→ **Brief**
Using the listing below, retype exactly the lines starting at the one with "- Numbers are" and ending at the one with "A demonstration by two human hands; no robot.", and include both.
[[ Input data open ]]
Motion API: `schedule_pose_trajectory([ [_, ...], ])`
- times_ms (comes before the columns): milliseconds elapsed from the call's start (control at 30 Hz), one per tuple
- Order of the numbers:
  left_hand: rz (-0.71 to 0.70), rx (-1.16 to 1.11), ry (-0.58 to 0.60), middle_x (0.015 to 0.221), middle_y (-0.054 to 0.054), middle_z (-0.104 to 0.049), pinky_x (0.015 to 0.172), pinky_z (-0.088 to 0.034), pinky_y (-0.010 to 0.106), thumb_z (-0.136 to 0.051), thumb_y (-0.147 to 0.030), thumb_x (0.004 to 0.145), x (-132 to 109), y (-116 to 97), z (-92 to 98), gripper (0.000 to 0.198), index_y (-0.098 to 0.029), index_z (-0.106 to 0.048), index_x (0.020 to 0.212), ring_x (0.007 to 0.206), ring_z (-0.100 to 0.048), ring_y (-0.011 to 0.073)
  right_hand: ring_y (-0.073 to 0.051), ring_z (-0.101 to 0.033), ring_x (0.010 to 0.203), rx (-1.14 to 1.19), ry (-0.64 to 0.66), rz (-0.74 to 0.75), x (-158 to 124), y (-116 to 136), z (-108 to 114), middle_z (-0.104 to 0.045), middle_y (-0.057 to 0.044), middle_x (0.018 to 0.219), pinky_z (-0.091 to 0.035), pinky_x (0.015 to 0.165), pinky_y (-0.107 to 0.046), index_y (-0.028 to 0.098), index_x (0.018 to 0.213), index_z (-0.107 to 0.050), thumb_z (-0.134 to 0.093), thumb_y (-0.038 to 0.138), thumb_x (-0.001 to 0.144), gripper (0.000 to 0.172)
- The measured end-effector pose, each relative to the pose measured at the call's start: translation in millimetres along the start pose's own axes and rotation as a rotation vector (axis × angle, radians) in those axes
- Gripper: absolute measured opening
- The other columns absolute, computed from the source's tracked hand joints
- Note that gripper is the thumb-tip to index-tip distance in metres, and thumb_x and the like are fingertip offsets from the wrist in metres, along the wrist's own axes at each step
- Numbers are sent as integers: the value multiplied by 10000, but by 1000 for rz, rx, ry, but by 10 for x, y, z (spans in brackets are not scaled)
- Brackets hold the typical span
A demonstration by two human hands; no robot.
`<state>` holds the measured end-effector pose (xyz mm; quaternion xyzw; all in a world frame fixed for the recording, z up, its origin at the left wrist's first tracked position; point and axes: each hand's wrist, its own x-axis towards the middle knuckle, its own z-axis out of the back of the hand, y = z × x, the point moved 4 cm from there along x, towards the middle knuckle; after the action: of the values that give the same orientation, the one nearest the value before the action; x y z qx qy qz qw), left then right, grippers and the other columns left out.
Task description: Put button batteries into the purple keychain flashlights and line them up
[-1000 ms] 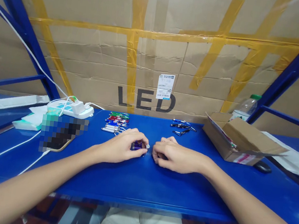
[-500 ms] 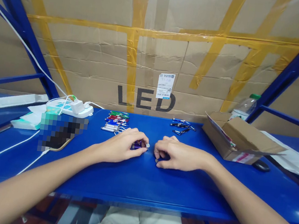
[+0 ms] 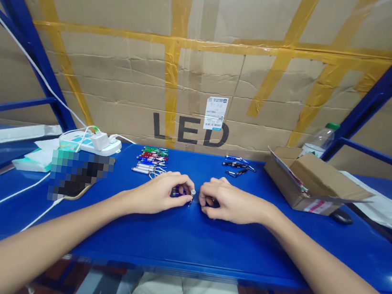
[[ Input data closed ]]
→ **Result of this task**
- Numbers are sent as integers: the value multiplied by 10000, but by 1000 for rz, rx, ry, but by 10 for x, y, z (spans in brackets are not scaled)
- Brackets hold the typical span
A demonstration by two human hands; no robot.

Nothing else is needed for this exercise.